Storia. La Scapigliatura per l’Italia rappresenta l’antesignana delle cosiddette avanguardie storiche, sorta dal calo di tensione etica postrisorgimentale e, come in altri Paesi europei, dalla dissoluzione critica del Romanticismo.
Non a caso ha radici milanesi – come sarà per il Divisionismo e lo stesso Futurismo. Il termine "Scapigliatura" deriva dal titolo del romanzo di Cletto Arrighi (giornalista, scrittore e patriota)
La Scapigliatura e il 6 febbraio (1861-62), in cui, con i toni passionali del racconto popolare, si narra la vicenda milanese di un ‘gruppo’ di scontenti e ribelli, "vero pandemonio del secolo … serbatoio … dello spirito di rivolta e di opposizione a tutti gli ordini stabiliti", che finiscono con il sacrificare la vita nei moti antiaustriaci del 1853.
Il movimento raccolse personalità libere, unite dall’insofferenza e dalla volontà di scandalizzare i benpensanti.

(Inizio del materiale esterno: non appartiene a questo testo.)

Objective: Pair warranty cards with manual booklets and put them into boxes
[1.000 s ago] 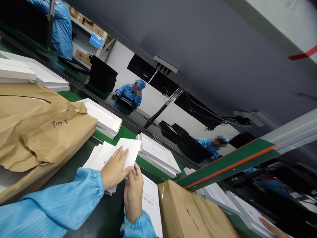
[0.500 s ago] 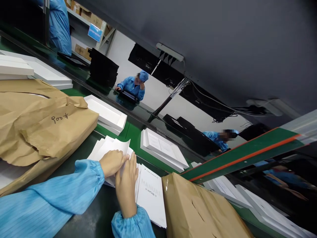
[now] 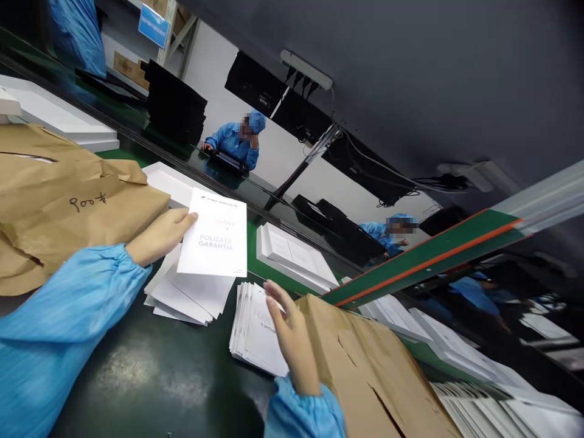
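Left hand (image 3: 159,234) pinching thin, light, floppy warranty leaflet (image 3: 213,234) by its left edge, grip closed; right hand (image 3: 292,337) open on slippery manual stack (image 3: 255,331).

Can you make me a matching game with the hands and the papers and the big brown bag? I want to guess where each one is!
Things:
1. left hand
2. right hand
3. brown paper bag with writing
4. open white box

Places:
A. on the green belt, behind the paper stacks
B. resting on the stack of manuals
C. holding up a white warranty leaflet
D. at the far left, beside the blue sleeve

Pairs: 1-C, 2-B, 3-D, 4-A
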Tool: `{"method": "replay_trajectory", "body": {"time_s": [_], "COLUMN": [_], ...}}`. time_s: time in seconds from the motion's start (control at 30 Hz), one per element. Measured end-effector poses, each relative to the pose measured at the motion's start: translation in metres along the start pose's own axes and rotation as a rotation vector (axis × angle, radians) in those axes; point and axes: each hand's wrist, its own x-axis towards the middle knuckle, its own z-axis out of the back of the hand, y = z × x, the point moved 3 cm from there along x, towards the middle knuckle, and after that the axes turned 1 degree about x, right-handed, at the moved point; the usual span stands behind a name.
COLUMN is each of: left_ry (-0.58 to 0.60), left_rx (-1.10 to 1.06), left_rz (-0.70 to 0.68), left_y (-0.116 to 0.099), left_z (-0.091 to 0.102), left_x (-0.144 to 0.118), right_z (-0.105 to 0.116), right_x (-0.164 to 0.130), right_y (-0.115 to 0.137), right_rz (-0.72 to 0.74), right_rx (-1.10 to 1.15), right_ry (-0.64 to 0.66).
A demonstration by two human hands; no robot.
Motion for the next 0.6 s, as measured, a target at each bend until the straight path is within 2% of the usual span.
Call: {"method": "replay_trajectory", "body": {"time_s": [0.07,0.17,0.3,0.37,0.47,0.53,0.6], "left_ry": [0.069,0.135,0.178,0.203,0.231,0.218,0.203], "left_rx": [-0.164,-0.28,-0.308,-0.327,-0.36,-0.352,-0.311], "left_rz": [0.006,0.047,0.095,0.096,0.115,0.128,0.134], "left_y": [0.003,0.01,0.015,0.016,0.022,0.028,0.035], "left_z": [-0.009,-0.027,-0.04,-0.041,-0.042,-0.045,-0.05], "left_x": [0.0,0.0,-0.001,-0.001,-0.001,0.0,-0.001], "right_z": [0.015,0.013,0.003,0.003,0.012,0.024,0.039], "right_x": [-0.012,-0.038,-0.061,-0.064,-0.063,-0.062,-0.063], "right_y": [-0.021,-0.045,-0.046,-0.039,-0.037,-0.043,-0.05], "right_rz": [-0.043,-0.056,-0.131,-0.159,-0.19,-0.202,-0.157], "right_rx": [-0.178,-0.329,-0.473,-0.462,-0.333,-0.228,-0.171], "right_ry": [-0.072,-0.044,-0.091,-0.064,-0.01,-0.089,-0.259]}}
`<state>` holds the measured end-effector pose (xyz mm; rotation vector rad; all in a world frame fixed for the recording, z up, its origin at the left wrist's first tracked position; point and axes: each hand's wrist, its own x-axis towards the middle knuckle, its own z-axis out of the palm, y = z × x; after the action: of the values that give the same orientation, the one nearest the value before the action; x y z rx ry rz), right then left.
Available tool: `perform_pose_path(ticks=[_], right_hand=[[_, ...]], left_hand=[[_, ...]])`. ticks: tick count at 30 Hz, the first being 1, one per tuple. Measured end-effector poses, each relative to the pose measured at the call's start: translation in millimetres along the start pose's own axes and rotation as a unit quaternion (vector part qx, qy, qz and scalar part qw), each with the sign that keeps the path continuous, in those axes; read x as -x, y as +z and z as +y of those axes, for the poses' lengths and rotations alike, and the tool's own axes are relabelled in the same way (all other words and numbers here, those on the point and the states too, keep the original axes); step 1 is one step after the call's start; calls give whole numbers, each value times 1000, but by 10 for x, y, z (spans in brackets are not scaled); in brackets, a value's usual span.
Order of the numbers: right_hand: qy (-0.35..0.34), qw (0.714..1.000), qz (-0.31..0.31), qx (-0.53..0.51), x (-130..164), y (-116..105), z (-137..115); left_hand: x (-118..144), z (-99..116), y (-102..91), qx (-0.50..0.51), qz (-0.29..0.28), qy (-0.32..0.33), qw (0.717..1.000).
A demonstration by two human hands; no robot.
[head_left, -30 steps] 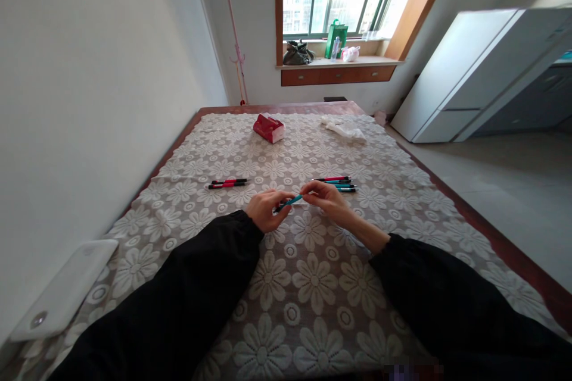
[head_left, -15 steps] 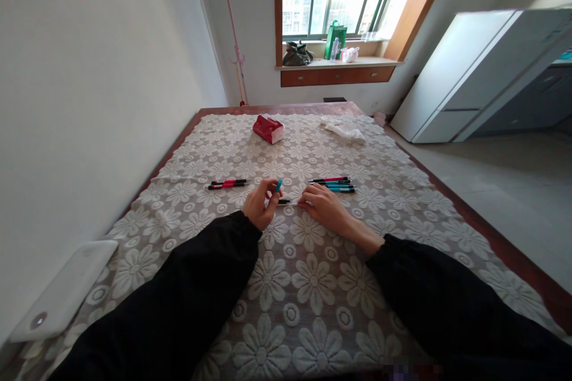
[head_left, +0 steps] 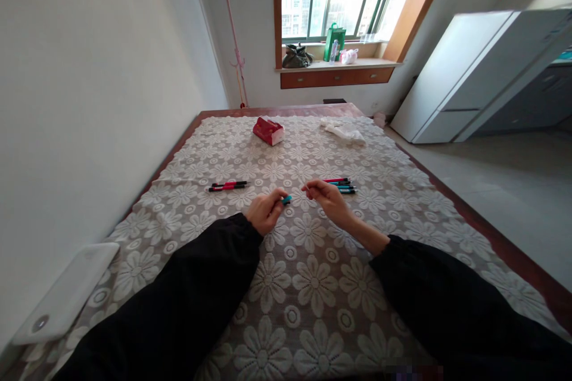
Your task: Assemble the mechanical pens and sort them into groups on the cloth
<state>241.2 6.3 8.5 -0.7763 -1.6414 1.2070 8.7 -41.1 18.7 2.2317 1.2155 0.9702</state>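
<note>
A short teal pen piece [head_left: 286,199] is pinched in the fingertips of the left hand [head_left: 264,211], its long axis running left to right, pointing toward the right hand [head_left: 325,197] just beside it. The right hand's fingertips are drawn narrow; whether anything thin is gripped cannot be told. Just beyond the right hand lies a pile of pens [head_left: 342,185]; 2 red pens [head_left: 227,186] lie farther left on the lace-covered counter [head_left: 313,286]. Nothing stands between the hands.

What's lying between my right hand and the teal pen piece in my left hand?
Nothing visible. The left hand pinches the teal pen piece, and the right hand is raised just across from it, with only bare lace tablecloth showing in the gap.
</note>
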Motion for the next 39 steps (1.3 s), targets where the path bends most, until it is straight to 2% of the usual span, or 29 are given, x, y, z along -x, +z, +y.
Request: perform_pose_path(ticks=[3, 11, 17, 21, 29, 35, 39], right_hand=[[32, 997, -15, -75, 15, 51, -64], [56, 993, -33, -99, 38, 69, -86], [31, 997, -63, -31, 71, 89, -128], [19, 996, -71, -46, 102, 85, -144], [16, 996, -13, -89, 96, 91, -128], [41, 997, -54, -22, 89, 110, -127], [43, 996, -59, -45, 99, 100, -182]], left_hand=[[3, 40, 13, -17, -31, 30, 999], [11, -8, 37, -25, -41, 42, 998], [16, -2, 31, -24, -38, 52, 998], [20, -9, 37, -17, -35, 49, 998], [18, 0, 29, -35, -30, 55, 997], [7, 0, 16, -56, -28, 79, 995], [8, -20, 23, -55, -28, 72, 996]])
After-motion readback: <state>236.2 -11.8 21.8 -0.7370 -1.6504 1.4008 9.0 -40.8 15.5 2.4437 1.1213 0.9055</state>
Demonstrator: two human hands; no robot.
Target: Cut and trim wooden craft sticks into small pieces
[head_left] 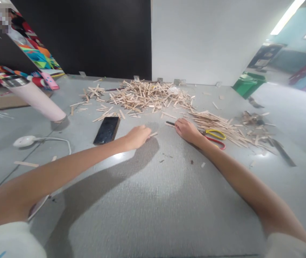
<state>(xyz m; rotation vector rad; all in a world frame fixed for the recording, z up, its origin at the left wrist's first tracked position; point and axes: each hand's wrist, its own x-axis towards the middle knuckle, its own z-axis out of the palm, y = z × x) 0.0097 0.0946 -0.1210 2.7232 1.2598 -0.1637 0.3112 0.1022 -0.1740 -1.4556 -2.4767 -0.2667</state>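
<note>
1. Across the counter, far middle, the stick pile likely leaves near space free.
2. Right of it, a bundle lies roughly aligned, perhaps for easy picking.
3. Left hand: curled closed. Right hand: bent over a dark bar; grip unclear.
4. Scissors lie by the right wrist, probably for reach.
5. Pinched stick: juts right, end free.

Pale flat stick, slanted; slim black tool to its right.

White left sleeve with blue marking; pale right sleeve; both short, forearms bare.
</note>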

Pittori, scultori, scrittori, musicisti o gente di teatro, voci spregiudicate e indipendenti, con atteggiamenti bohémien ed esistenze sofferte che, cariche di vibrazione emotiva, contrastarono il conformismo borghese. Gli artisti agiscono insieme, combattono l’accademismo, eleggono a cenacolo le osterie, si esibiscono in happenings di contestazione alla nascente società d’impronta sabauda e al suo «gusto».
Fermento intellettuale, ma anche congerie socio-politica, la Scapigliatura è caratterizzata da una complessa natura in cui le arti visive sono espressione di una «filosofia» e crescono in parallelo con letteratura e musica.
La cifra comune è l'attenzione sull’uomo, sull’introspezione, sulle incertezze dell’anima e sulla resa dei sentimenti.
E' dunque sul ritratto, sugli interni, sulla scena di genere che si concentra il lavoro degli artisti, lasciando da parte il plein air caro agli Impressisonisti.